Each entry below should be given again exactly; the pictures stay out.

[Recorded data]
= Beginning of Section =
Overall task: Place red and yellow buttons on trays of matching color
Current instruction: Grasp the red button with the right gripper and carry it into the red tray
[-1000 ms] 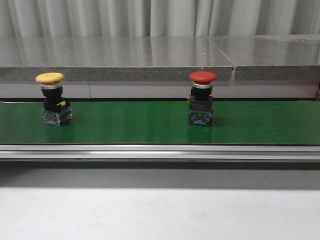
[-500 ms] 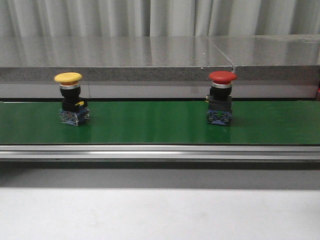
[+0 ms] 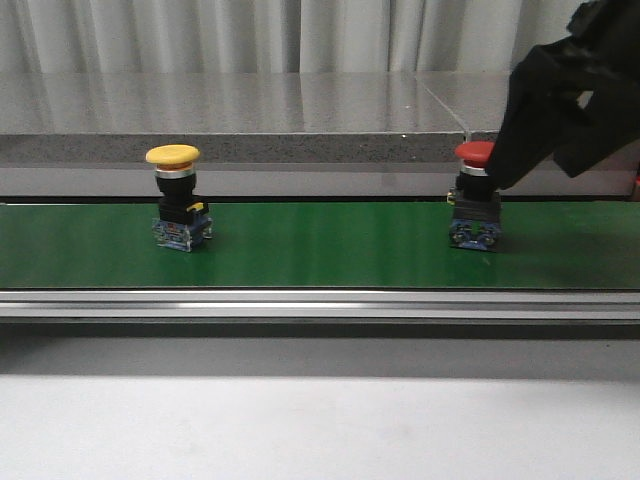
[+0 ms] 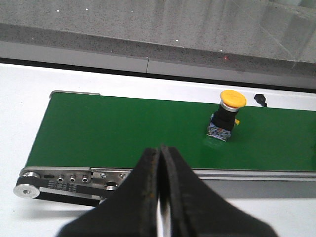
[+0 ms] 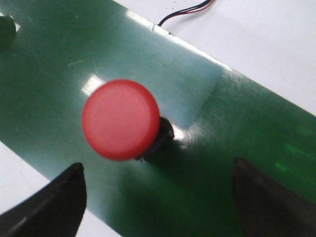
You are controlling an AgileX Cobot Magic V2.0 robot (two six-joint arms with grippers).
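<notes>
Furthest left in the front view, the yellow button stands upright on the green belt, its cap on top and its black and blue body resting on the belt surface. Along the belt's near edge runs a silver rail, and behind the belt a grey stone ledge spans the scene under pale curtains.

From the left wrist view, the left gripper hangs over the near side of the belt with its two dark fingers pressed together, nothing between them. The yellow button sits well away from it, further along the belt, and a roller end with a black drive belt shows at the belt's corner.

Moving right in the front view, the red button also stands upright on the belt, well apart from the yellow one. The right arm reaches down from the upper right, its dark tip just beside or perhaps touching the red cap; the front view is too dark there to tell which.

The right wrist view looks down on the red button, with the right gripper spread wide, its fingers standing on either side and clear of the cap. A thin wire lies on the white table beyond the belt.
</notes>
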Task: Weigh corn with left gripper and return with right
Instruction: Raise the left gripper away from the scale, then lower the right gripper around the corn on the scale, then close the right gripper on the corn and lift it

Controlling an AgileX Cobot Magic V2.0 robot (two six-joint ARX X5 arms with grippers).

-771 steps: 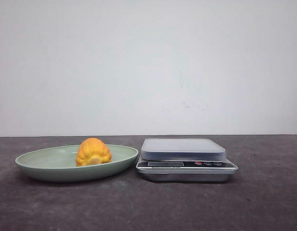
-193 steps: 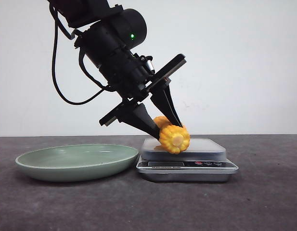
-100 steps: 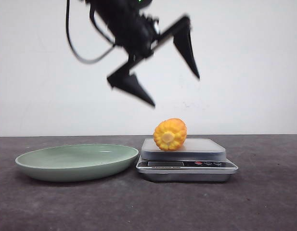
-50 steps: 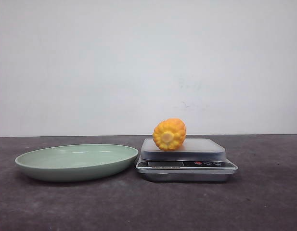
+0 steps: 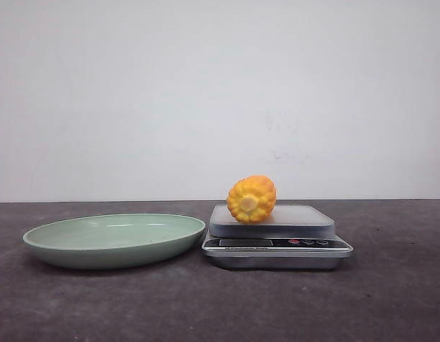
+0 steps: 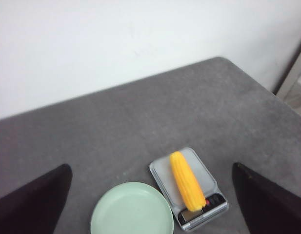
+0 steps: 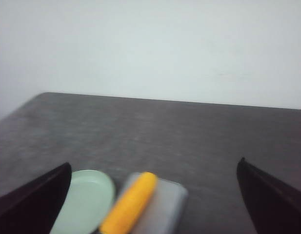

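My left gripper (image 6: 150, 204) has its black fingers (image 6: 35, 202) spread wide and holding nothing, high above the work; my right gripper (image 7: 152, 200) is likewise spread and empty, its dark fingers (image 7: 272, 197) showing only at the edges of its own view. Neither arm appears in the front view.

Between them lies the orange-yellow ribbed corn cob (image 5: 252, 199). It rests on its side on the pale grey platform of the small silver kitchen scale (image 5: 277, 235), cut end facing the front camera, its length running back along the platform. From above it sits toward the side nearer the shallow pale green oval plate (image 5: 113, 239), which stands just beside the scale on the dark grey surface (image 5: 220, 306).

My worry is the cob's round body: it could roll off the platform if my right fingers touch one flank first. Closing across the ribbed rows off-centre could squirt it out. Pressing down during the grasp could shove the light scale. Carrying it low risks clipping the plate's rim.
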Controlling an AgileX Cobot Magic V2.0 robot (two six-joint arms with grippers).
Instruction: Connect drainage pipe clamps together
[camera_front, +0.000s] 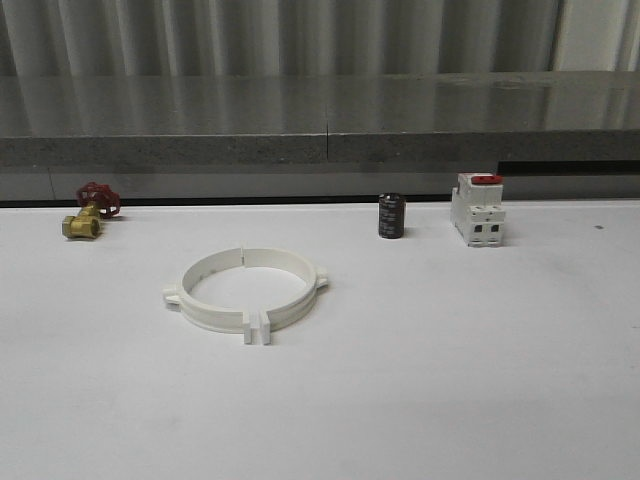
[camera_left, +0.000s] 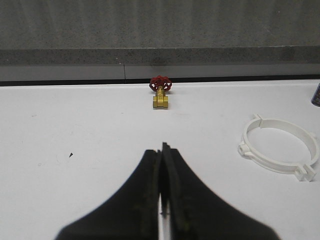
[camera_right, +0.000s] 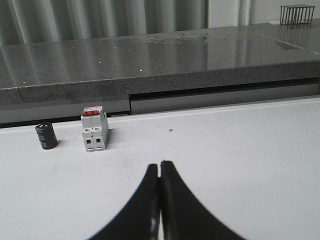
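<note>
**Clamp halves lay as a ring on the counter, both grippers clenched on nothing**

In the front view, the two drainage pipe clamps (camera_front: 246, 290), white plastic half-rings with flat end tabs and small side lugs, lay on the smooth white counter (camera_front: 450, 380), set together as one ring. The near end tabs stood just beside each other with a narrow slit between them; a thin seam showed at the far side. A brass valve (camera_front: 88, 214) with a red handwheel sat well apart to the left. A short black cylinder (camera_front: 391, 216) stood upright to the right, near a white boxy switch (camera_front: 477, 211) with a red top. A grey speckled stone ledge (camera_front: 320, 125) ran behind.

In the left wrist view, the left gripper (camera_left: 162, 155) had its dark, tapered jaws pressed together, grasping nothing. The valve stood beyond its tips; the clamp ring lay off to one side.

In the right wrist view, the right gripper (camera_right: 160, 167) likewise had its jaws clenched and bare, above the counter, with the cylinder and switch beyond.
</note>
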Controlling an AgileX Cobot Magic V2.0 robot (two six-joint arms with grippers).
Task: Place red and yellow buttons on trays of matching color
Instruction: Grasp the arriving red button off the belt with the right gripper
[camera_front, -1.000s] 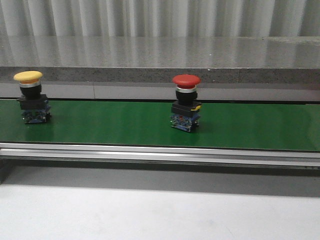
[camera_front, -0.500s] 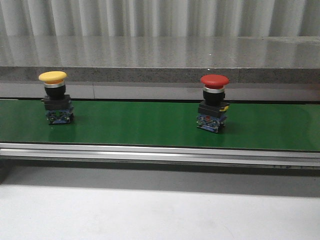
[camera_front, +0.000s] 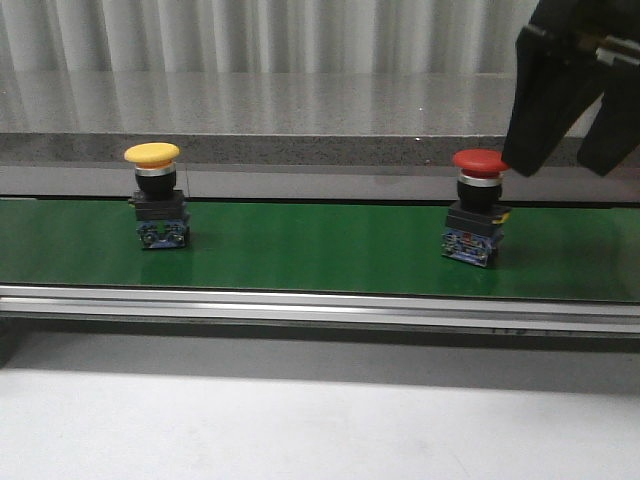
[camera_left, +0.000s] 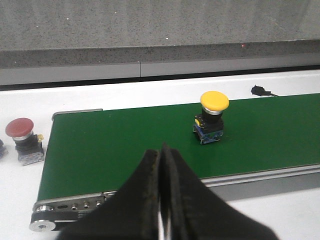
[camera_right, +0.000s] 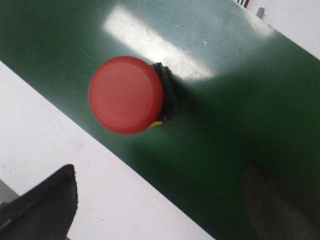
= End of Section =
Finished task:
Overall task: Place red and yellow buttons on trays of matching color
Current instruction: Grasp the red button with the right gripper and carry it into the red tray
[-1000 ms] 
[-500 ms] 
[+0 ms] 
[+0 ms] 
[+0 ms] 
You are controlling an AgileX Cobot Magic V2.0 robot (two six-joint arms with grippers).
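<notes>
Furthest left in the front view, the yellow button stands upright on the green belt, its cap on top and its black and blue body resting on the belt surface. Along the belt's near edge runs a silver rail, and behind the belt a grey stone ledge spans the scene under pale curtains.

From the left wrist view, the left gripper hangs over the near side of the belt with its two dark fingers pressed together, nothing between them. The yellow button sits well away from it, further along the belt, and a roller end with a black drive belt shows at the belt's corner.

Moving right in the front view, the red button also stands upright on the belt, well apart from the yellow one. The right arm reaches down from the upper right, its dark tip just beside or perhaps touching the red cap; the front view is too dark there to tell which.

The right wrist view looks down on the red button, with the right gripper spread wide, its fingers standing on either side and clear of the cap. A thin wire lies on the white table beyond the belt.
</notes>
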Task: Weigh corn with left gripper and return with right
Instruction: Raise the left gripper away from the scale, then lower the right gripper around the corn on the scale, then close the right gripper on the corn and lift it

Controlling an AgileX Cobot Magic V2.0 robot (two six-joint ARX X5 arms with grippers).

-771 steps: 
-193 steps: 
-100 steps: 
-50 steps: 
+0 steps: 
+0 steps: 
+0 steps: 

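My left gripper (image 6: 150, 204) has its black fingers (image 6: 35, 202) spread wide and holding nothing, high above the work; my right gripper (image 7: 152, 200) is likewise spread and empty, its dark fingers (image 7: 272, 197) showing only at the edges of its own view. Neither arm appears in the front view.

Between them lies the orange-yellow ribbed corn cob (image 5: 252, 199). It rests on its side on the pale grey platform of the small silver kitchen scale (image 5: 277, 235), cut end facing the front camera, its length running back along the platform. From above it sits toward the side nearer the shallow pale green oval plate (image 5: 113, 239), which stands just beside the scale on the dark grey surface (image 5: 220, 306).

My worry is the cob's round body: it could roll off the platform if my right fingers touch one flank first. Closing across the ribbed rows off-centre could squirt it out. Pressing down during the grasp could shove the light scale. Carrying it low risks clipping the plate's rim.
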Controlling an AgileX Cobot Magic V2.0 robot (two six-joint arms with grippers).
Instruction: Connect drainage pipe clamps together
[camera_front, +0.000s] 
[camera_left, +0.000s] 
[camera_right, +0.000s] 
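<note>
**Clamp halves lay as a ring on the counter, both grippers clenched on nothing**

In the front view, the two drainage pipe clamps (camera_front: 246, 290), white plastic half-rings with flat end tabs and small side lugs, lay on the smooth white counter (camera_front: 450, 380), set together as one ring. The near end tabs stood just beside each other with a narrow slit between them; a thin seam showed at the far side. A brass valve (camera_front: 88, 214) with a red handwheel sat well apart to the left. A short black cylinder (camera_front: 391, 216) stood upright to the right, near a white boxy switch (camera_front: 477, 211) with a red top. A grey speckled stone ledge (camera_front: 320, 125) ran behind.

In the left wrist view, the left gripper (camera_left: 162, 155) had its dark, tapered jaws pressed together, grasping nothing. The valve stood beyond its tips; the clamp ring lay off to one side.

In the right wrist view, the right gripper (camera_right: 160, 167) likewise had its jaws clenched and bare, above the counter, with the cylinder and switch beyond.
</note>
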Controlling an AgileX Cobot Magic V2.0 robot (two six-joint arms with grippers).
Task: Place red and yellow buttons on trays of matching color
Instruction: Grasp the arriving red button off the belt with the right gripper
[camera_front, -1.000s] 
[camera_front, -0.500s] 
[camera_front, +0.000s] 
[camera_left, +0.000s] 
[camera_right, +0.000s] 

Besides this answer, the exercise requires nothing else.